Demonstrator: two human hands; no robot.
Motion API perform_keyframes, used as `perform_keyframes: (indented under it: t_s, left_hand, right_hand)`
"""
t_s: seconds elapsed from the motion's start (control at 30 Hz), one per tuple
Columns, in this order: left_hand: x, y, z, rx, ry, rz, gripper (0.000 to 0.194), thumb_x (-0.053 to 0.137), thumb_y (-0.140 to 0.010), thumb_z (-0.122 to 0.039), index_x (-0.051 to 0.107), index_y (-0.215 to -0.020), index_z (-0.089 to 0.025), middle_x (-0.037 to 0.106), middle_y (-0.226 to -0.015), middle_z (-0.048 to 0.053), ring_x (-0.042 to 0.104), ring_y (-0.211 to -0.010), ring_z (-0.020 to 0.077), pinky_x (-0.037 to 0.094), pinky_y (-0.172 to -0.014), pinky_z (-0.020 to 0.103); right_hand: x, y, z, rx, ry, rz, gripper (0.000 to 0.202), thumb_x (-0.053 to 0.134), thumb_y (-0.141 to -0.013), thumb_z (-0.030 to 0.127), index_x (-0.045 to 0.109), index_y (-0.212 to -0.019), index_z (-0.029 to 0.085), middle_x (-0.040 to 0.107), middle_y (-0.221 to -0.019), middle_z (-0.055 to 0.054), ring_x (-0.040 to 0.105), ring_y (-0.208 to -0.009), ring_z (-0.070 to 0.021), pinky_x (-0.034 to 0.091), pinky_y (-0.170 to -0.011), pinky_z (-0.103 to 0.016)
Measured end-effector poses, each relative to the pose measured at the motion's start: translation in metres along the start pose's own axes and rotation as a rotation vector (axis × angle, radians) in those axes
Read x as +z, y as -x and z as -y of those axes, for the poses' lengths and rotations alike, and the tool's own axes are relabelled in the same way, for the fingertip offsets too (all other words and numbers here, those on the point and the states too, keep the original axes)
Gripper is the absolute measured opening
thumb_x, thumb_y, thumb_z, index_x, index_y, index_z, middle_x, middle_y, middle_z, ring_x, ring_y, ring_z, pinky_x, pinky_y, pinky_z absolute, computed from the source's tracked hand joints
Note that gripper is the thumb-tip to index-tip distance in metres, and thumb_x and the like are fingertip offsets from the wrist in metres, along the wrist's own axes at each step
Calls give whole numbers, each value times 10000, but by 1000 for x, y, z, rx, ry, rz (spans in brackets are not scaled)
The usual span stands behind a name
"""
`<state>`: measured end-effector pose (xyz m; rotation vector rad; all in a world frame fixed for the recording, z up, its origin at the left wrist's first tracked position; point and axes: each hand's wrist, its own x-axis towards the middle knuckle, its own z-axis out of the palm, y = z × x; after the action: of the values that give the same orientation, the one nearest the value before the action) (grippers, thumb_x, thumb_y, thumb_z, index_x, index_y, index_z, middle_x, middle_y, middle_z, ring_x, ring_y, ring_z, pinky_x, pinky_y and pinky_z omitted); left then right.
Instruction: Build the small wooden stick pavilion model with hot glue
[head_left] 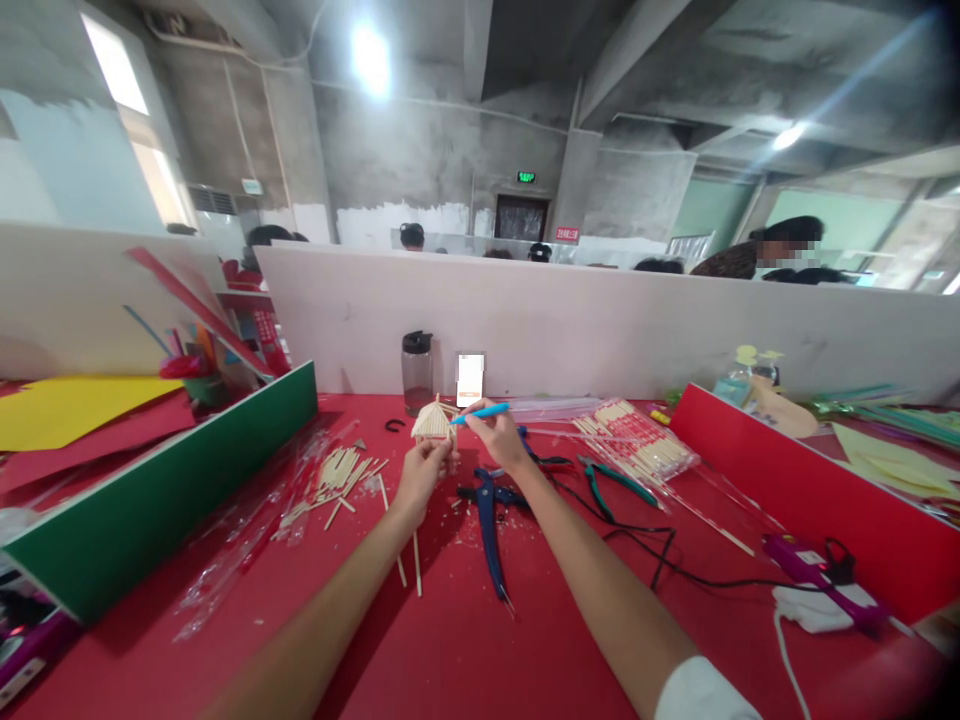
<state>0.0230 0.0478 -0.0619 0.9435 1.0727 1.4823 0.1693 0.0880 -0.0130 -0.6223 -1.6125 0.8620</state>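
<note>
My left hand is closed on the lower edge of a small model made of pale wooden sticks, which has a sloped, roof-like top. Between the fingers of my right hand is a bright blue pen, its tip pointing left at the model's right side. Below the hands lies a dark blue glue gun on the red table. To the left of my left hand is a loose pile of short cut sticks. A few longer sticks lie beside my left forearm.
Green-handled pliers and a pack of sticks lie to the right, with a black cable running to a purple power strip. A bottle and a lit phone stand behind. Green and red boards flank the table.
</note>
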Motion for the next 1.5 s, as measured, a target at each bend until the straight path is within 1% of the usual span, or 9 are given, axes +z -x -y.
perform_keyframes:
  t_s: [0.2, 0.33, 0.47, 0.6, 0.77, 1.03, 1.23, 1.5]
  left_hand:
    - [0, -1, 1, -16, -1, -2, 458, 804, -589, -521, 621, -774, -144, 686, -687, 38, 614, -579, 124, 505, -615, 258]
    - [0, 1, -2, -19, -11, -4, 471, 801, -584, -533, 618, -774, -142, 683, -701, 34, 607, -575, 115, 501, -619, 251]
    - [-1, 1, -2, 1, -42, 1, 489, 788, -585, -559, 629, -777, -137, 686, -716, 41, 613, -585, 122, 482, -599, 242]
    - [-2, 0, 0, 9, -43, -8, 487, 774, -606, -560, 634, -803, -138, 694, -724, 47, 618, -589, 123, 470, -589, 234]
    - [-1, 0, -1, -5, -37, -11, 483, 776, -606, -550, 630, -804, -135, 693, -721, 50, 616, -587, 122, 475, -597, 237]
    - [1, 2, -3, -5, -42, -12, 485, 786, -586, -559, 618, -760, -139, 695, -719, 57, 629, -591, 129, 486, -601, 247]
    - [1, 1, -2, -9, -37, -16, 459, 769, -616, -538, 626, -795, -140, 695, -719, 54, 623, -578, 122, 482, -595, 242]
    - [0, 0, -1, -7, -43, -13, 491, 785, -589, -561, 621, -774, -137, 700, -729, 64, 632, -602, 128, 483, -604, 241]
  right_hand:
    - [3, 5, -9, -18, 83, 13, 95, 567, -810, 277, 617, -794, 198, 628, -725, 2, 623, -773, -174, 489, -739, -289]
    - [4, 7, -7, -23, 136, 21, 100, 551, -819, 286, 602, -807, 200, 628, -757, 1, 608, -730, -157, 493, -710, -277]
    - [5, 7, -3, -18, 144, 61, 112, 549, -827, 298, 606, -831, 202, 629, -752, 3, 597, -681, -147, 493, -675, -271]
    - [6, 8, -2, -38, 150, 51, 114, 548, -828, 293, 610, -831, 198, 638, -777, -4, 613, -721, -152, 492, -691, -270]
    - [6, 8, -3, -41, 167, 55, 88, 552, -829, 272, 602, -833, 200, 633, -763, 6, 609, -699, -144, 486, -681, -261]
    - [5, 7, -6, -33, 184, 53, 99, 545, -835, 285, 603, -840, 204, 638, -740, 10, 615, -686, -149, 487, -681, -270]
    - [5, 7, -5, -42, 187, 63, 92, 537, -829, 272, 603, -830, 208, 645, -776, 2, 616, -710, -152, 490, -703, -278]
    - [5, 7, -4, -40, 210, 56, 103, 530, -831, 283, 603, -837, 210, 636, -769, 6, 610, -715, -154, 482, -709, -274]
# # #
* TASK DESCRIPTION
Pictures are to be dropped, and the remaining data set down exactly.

* EXERCISE RESULT
Demonstrator: two human hands; no robot.
Motion API perform_keyframes, used as `perform_keyframes: (indented under it: t_s, left_hand, right_hand)`
"""
t_s: seconds elapsed from the motion's start (control at 30 Hz), one per tuple
Columns, in this order: left_hand: x, y, z, rx, ry, rz, gripper (0.000 to 0.194), thumb_x (-0.053 to 0.137), thumb_y (-0.140 to 0.010), thumb_z (-0.122 to 0.039), index_x (-0.051 to 0.107), index_y (-0.215 to -0.020), index_z (-0.089 to 0.025), middle_x (-0.037 to 0.106), middle_y (-0.226 to -0.015), middle_z (-0.048 to 0.053), ring_x (-0.042 to 0.104), ring_y (-0.211 to -0.010), ring_z (-0.020 to 0.077), pinky_x (-0.037 to 0.094), pinky_y (-0.172 to -0.014), pinky_z (-0.020 to 0.103); right_hand: x, y, z, rx, ry, rz, gripper (0.000 to 0.202), thumb_x (-0.053 to 0.134), thumb_y (-0.141 to -0.013), thumb_z (-0.030 to 0.127), index_x (-0.045 to 0.109), index_y (-0.212 to -0.019), index_z (-0.029 to 0.085), middle_x (-0.040 to 0.107), middle_y (-0.221 to -0.019), middle_z (-0.055 to 0.054), ring_x (-0.040 to 0.105), ring_y (-0.208 to -0.009), ring_z (-0.070 to 0.021), pinky_x (-0.034 to 0.091), pinky_y (-0.170 to -0.011), pinky_z (-0.103 to 0.016)
Measured end-effector poses, each relative to the pose measured at the motion's start: translation in metres along the start pose's own axes and rotation as a rotation vector (axis × angle, radians) in those axes
Read x as +z, y as -x and z as -y of those axes, for the poses' lengths and rotations alike, and the tool's own axes are relabelled in the same way, for the fingertip offsets too (all other words and numbers here, those on the point and the states too, keep the original axes)
Gripper is the absolute measured opening
thumb_x, thumb_y, thumb_z, index_x, index_y, index_z, middle_x, middle_y, middle_z, ring_x, ring_y, ring_z, pinky_x, pinky_y, pinky_z absolute, computed from the source's tracked hand joints
Note that gripper is the thumb-tip to index-tip distance in metres, and thumb_x and the like are fingertip offsets from the wrist in metres, along the wrist's own axes at each step
Calls give whole numbers, each value times 10000, but by 1000 for x, y, z, rx, ry, rz (spans in brackets are not scaled)
The usual span stands behind a name
"""
`<state>`: measured end-effector pose (xyz m; rotation vector rad; all in a world frame fixed for the recording, z up, its origin at the left wrist's first tracked position; point and axes: each hand's wrist, its own x-axis towards the middle knuckle, its own z-axis out of the palm, y = z × x; after the action: of the values that give the same orientation, the one nearest the value before the action) (grippers, thumb_x, thumb_y, thumb_z, index_x, index_y, index_z, middle_x, middle_y, middle_z, ring_x, ring_y, ring_z, pinky_x, pinky_y and pinky_z omitted); left then right.
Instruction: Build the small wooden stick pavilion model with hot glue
[head_left] 
<state>0.0230 0.0478 -0.0619 0.9435 1.0727 1.4823 0.1693 0.0880 -0.0130 -0.6223 -1.6125 0.8620</state>
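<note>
My left hand is closed on the lower edge of a small model made of pale wooden sticks, which has a sloped, roof-like top. Between the fingers of my right hand is a bright blue pen, its tip pointing left at the model's right side. Below the hands lies a dark blue glue gun on the red table. To the left of my left hand is a loose pile of short cut sticks. A few longer sticks lie beside my left forearm.
Green-handled pliers and a pack of sticks lie to the right, with a black cable running to a purple power strip. A bottle and a lit phone stand behind. Green and red boards flank the table.
</note>
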Motion for the next 1.5 s, as measured, a target at each bend until the straight path is within 1% of the usual span, or 9 are given, axes +z -x -y.
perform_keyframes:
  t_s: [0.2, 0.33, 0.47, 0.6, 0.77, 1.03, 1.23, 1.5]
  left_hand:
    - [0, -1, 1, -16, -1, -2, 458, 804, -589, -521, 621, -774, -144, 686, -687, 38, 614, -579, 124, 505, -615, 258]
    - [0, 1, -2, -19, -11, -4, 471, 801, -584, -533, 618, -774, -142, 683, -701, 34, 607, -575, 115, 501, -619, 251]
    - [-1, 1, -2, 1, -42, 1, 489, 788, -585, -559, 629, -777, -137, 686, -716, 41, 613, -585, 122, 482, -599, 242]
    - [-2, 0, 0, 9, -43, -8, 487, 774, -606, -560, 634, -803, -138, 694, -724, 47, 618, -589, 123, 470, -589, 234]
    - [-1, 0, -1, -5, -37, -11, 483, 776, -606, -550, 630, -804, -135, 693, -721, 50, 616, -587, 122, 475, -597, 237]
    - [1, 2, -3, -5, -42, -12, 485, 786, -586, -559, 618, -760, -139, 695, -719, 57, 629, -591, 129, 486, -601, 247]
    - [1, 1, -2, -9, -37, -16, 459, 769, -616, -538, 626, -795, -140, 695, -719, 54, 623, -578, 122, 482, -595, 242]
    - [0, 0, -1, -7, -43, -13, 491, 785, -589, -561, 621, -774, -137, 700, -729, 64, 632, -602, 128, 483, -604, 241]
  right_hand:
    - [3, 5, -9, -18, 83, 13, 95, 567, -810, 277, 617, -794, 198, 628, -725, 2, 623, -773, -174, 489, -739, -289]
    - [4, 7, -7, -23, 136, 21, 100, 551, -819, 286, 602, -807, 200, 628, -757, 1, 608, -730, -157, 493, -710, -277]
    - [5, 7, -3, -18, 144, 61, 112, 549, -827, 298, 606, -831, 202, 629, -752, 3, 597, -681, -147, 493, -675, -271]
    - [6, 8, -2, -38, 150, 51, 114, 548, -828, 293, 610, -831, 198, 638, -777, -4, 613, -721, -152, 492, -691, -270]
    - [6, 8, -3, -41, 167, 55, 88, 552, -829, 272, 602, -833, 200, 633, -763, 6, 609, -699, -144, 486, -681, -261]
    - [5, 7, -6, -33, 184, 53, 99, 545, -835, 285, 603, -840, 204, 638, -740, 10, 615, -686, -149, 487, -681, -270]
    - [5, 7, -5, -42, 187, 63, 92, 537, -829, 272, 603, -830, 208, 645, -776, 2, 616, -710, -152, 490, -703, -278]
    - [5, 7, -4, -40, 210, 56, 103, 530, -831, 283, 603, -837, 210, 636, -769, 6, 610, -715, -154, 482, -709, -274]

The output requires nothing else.